┌────────
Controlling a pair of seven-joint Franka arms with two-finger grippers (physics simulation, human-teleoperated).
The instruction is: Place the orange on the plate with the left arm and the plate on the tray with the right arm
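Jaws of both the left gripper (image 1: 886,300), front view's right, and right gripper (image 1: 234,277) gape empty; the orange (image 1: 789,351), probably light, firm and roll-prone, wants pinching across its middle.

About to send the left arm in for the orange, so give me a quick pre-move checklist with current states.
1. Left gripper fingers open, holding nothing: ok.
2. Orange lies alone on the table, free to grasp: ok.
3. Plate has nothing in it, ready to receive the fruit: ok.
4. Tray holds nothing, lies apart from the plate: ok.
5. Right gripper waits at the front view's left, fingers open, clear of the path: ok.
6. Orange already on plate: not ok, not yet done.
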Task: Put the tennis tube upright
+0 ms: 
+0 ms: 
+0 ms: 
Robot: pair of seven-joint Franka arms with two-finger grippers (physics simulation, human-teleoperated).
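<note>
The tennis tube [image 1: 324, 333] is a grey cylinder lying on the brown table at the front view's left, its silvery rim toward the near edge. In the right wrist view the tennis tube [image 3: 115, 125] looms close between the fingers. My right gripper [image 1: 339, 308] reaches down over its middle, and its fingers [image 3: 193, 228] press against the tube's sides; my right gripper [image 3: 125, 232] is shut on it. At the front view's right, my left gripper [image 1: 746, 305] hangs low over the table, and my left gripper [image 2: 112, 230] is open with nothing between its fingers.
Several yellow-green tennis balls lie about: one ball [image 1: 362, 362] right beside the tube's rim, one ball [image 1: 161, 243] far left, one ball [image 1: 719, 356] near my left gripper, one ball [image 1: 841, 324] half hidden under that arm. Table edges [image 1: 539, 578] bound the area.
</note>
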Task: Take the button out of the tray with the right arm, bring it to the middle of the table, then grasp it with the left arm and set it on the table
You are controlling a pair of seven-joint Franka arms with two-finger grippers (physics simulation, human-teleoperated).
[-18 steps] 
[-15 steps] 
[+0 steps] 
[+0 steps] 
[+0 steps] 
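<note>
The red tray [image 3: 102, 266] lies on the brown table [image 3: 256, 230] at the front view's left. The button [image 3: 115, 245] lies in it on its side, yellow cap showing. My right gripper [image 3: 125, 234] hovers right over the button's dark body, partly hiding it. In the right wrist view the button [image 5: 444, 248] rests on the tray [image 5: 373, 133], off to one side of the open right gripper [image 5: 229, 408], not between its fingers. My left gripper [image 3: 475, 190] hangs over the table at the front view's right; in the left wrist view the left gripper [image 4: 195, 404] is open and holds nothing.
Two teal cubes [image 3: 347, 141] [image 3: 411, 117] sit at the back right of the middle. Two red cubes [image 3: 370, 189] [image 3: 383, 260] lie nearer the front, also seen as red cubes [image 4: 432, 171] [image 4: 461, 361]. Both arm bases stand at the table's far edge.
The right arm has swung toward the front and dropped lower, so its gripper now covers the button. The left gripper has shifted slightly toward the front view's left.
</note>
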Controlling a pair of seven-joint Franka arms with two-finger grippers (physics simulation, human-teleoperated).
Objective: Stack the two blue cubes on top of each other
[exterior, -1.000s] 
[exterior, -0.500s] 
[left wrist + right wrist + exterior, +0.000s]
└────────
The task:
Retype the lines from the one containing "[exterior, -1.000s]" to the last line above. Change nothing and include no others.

Answer below:
[exterior, -1.000s] 
[exterior, -0.500s] 
[left wrist + right wrist + exterior, +0.000s]

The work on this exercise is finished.